Es curioso pero este proceso ya se ha vivido en otros municipios metropolitanos, que inventaron un logo y aceptaron que los jóvenes inventaran un mote —L'Hospi, Santako—-quitando sílabas pero dándoles una identidad indeleble. Todo esto que se perdería si prospera la disparatada idea de un único alcalde metropolitano: a ver si las vías de Montcada van a tener que gestionarse desde la plaza de Sant Jaume. Laura Campos frunce el entrecejo: es un despropósito, dice. Ella quiere tener su lucha al pie de sus vías. Que para eso se ha ido a Madrid a hablar con la ministra en funciones, que sí, que sí, que haremos un convenio. No se ha hecho nada. Ni siquiera se han adecentado las vallas que separan las vías de la gente, que están rotas y sucias.

La alcaldesa está contenta con el pool de alcaldes protestones. Cree que Montcada ha sufrido la externalización de las infraestructuras de Barcelona —cinco estaciones, carretera y autopista, además de la depuradora principal de la zona— y que ahora “toca un cierto retorno por parte de la capital”, pero no sé ver qué le puede dar Barcelona. Le pregunto por el futuro de Montcada, ya que insiste que “tiene muchas posibilidades”. Y me habla de una combinación de industria —una docena de polígonos, se dice pronto— y de naturaleza, es decir, turismo. Turismo de cabotaje: finalmente se podrá bajar a la orilla regenerada del Besòs (Montcada era el único municipio que miraba el río desde arriba) y está Collserola. Se han señalizado las casas modernistas donde los burgueses, burgueses de tiro corto, pasaban las vacaciones. Está la Casa del Agua, que es una maravilla, justo donde aflora la mina que nutría las fuentes de Barcelona. Y tienen un poblado ibérico que se empieza a excavar. Y la cementera, claro, pero eso no vende.

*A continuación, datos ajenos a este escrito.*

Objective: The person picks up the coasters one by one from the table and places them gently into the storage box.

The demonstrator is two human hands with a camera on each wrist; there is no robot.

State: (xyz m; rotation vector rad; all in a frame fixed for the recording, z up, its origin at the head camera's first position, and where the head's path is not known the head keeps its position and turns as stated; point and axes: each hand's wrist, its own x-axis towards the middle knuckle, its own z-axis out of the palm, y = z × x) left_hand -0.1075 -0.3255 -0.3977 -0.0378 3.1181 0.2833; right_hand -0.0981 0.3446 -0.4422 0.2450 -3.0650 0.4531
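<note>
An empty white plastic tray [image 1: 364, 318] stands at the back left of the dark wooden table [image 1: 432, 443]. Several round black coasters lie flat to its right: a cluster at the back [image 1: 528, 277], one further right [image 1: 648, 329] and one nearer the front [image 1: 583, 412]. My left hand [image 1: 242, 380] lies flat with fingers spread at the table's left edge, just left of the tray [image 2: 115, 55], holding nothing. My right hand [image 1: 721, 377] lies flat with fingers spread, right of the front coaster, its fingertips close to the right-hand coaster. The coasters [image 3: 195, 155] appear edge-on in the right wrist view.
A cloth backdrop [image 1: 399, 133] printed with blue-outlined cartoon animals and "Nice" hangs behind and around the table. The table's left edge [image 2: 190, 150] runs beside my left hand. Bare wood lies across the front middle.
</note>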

Tienen lo que tiene cualquier municipio del entorno barcelonés, con todos los problemas de los municipios castigados por la crisis, incluida la marginalidad, pero hasta ahora no habían intentado convertir la identidad en patrimonio. Laura Campos, que es de ICV, habla de sus antecesores socialistas con acritud. “Nos dejaron un Ayuntamiento hipotecado, con 24 millones pendientes de expropiaciones mal hechas, y con una planificación deficiente. Era una ciudad desestimulada”, dice. Una ciudad que no miraba más allá de las vías. “Tenemos una situación estratégica. Hay que repensarlo todo, con ambición, con participación y con responsabilidad”, dice. De esa materia se hace el orgullo local, es decir, los sueños; es decir, el futuro.